С премьером на этот раз поболтали минут двадцать, не больше. Тот тяжело вздохнул, осторожно поскреб голову с искусно наращенными рыжеватыми волосами и сказал, что сейчас ничем помочь не может. А все потому, что его самого гонит, как дикого кабана, свора профессионально обученных собак. То он не с теми спал, то не с теми дружил, то не тем давал взятки и не от тех брал. А еще оказалось, что не то и не там покупал.
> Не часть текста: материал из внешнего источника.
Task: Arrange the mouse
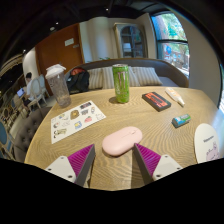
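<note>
The gripper [113, 158] stood open, the pink mouse [122, 140] lying on the table [150, 125] just ahead between its fingers — closing off-centre could likely nudge the smooth shell aside.

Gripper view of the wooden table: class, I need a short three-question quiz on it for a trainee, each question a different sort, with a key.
1. True or false: the gripper is shut on the pink mouse.
2. Which stands beyond the mouse? A) green can B) red kettle C) blue bowl
3. Fill in: the clear plastic cup stands beyond the printed ____.

Key: 1 false, its fingers are open and the mouse lies on the table just ahead of them; 2 A; 3 sheet.
</note>
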The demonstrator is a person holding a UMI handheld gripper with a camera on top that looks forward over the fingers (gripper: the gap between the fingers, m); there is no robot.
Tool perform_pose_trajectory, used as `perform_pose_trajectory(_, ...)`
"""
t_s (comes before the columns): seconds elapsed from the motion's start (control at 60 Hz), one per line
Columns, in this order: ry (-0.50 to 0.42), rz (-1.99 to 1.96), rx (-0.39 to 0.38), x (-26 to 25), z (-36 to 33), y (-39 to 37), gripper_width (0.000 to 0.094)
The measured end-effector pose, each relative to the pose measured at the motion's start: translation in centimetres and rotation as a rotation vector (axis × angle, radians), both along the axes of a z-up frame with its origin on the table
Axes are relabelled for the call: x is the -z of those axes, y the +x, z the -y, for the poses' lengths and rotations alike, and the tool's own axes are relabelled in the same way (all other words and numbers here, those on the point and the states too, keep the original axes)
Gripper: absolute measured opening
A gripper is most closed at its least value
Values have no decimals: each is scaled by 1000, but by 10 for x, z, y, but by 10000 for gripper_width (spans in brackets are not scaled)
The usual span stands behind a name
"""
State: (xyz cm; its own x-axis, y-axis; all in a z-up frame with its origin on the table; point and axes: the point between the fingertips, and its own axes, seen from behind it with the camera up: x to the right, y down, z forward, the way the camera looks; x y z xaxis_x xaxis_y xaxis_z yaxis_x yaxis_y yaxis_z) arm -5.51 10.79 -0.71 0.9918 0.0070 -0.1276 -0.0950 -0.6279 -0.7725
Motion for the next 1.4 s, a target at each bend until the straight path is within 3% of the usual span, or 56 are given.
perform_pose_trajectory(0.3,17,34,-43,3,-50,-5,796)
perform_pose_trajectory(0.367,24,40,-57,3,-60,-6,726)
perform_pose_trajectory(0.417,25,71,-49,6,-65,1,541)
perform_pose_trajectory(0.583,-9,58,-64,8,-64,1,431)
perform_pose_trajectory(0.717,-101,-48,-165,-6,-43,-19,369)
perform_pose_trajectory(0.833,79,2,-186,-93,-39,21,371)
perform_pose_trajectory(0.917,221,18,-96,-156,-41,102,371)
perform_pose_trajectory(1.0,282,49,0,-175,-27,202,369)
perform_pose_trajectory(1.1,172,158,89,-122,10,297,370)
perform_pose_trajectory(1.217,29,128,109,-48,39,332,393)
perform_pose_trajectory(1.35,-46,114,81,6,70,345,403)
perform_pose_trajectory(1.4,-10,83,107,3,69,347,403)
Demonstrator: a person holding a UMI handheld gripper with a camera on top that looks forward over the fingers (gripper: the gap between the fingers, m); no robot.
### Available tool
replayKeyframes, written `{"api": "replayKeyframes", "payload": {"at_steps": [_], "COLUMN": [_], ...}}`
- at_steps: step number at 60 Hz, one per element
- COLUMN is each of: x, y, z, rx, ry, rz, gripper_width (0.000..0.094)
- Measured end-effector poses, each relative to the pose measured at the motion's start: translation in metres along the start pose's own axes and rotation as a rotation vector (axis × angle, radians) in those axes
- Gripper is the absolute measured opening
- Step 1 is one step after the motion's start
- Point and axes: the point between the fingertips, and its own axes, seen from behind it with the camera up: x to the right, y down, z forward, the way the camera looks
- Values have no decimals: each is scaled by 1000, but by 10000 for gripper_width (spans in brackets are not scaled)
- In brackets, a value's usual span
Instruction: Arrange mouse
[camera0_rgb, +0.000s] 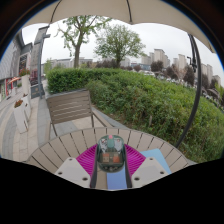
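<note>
Since the slatted round worktop (70, 145) stands outdoors beside a long hedge (140, 100) and a wooden chair (72, 105), it gives a flat place for arranging. On it lies a magenta mat (88, 158), probably the target spot. The tongs (110, 172) seem clenched on the mouse (110, 153), holding it just above that mat.

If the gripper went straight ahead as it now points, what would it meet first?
The mouse already sits between the gripper's jaws. Beyond it, the round slatted table continues; further on, probably the wooden chair, though depth is unclear.
</note>
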Motion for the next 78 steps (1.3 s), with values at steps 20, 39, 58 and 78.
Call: {"api": "replayKeyframes", "payload": {"at_steps": [20,39,58,78], "x": [128,124,115,107], "y": [143,108,105,131], "z": [60,-1,-220,-307], "rx": [-187,-176,-297,-295], "ry": [63,4,-12,-40], "rz": [68,67,8,-25], "gripper_width": [406,844,838,838]}}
Он покосился на дверь, за которой его ждал важный иностранный друг, и с печалью заметил, что на славной родине этого заметного человека такое себе даже в кошмарном сне представить невозможно. Делай, что пожелаешь, спи, с кем хочешь, бери и давай, что душеньке угодно, плюй на все, в том числе на толпы людей, на сторонников и на противников. Потому что ты там единственный, а значит, самый умный, уважаемый и важный. А еще у тебя в запасе всегда есть ядерная боеголовка, да не одна и не две. А это так же свято, как национальная идея, даже когда никакой идеи нет.
Шутил премьер или нет, но Дон Пепе тогда подумал, что и премьеру, и самому Дону Пепе со всем его бандитским кланом такое бы определенно пришлось по душе. Но бог не дал бодливой корове рогов. На этот раз. Так и уехал к себе в тяжелых раздумьях и в печали.
Клан Дона Пепе за пару месяцев обмелел так, словно Джузеппе Контино вновь вернули в беззаботное детство и он по-прежнему командовал немногочисленной веселой шайкой юных угонщиков и воришек. На гигантской волне этого убийственного шторма от него ушла супруга, забрав с собой всех детей, — бывшая прима Teatro alla Scala. Тут же в прессе появились критические статьи о непритязательности ее талантов. О том, что она сама посредственность. Больше всех брызгал ядовитой слюной тот тип, чью виллу сожгли когда-то мрачные почитатели таланта великой певицы.
Однажды синьор Джузеппе Контино, которого никто уже не называл Доном Пепе, появился у нас. От него прежнего остались только ясные голубые глаза, склонность к грубоватому юмору и невыясненные крупные счета в одном американском и в одном азиатском банках.
* * *Синьор Контино давно уже не замечал меня. Он задумчиво вертел в руках свой бокал с чудесным пьемонтским вином синьора Гойя и тяжело вздыхал. Я на цыпочках отошел от него, забрав свой бокал с собой.
О чем сейчас думал этот неунывающий итальянец? О том, с чего началась его блестящая карьера, как она живо и феерично развивалась и в какую смертельную трясину рухнула?
А может, он думал о вине? Или о том, что жизнь подобна этому божественному напитку: сначала выращивают виноград особого сорта, потом давят, фильтруют и отправляют в путь по сложным технологиям. Хранят годами в бочках, сколоченных из ценных пород дерева, особенных, подобранных в специальных пропорциях, следом за тем разливают по бутылкам, которые складируются в строгих условиях с определенным процентом влажности, допустимых температур и правил возлежания. Лишь очень состоятельные эстеты могут отведать этого вина.
А потом… потом дорогое вино проходит путь от гортани до мочевого пузыря и выливается в унитаз в потоке мочи, так же, как это случилось бы, будь на месте вина самый дешевый портвейн или скороспелая крестьянская бурда, подаваемая в сомнительных кабаках.
Не такова ли сама жизнь? Младенца вынашивают, его ждут с нетерпением, потом над ним трясутся, его любят, ласкают, за него платят, льют слезы счастья или страха, учат, женят, дальше он старится, теряет волосы и зубы и наконец отдает концы, будучи немощным старцем или старухой. Его зарывают в землю, и черви жрут любимое когда-то кем-то тело. Куда девается душа, пожалуй, не знает никто, как не знает, есть ли она вообще. Так стоит ли все это столь мучительных трудов? Дорогие вина и дешевые жизни?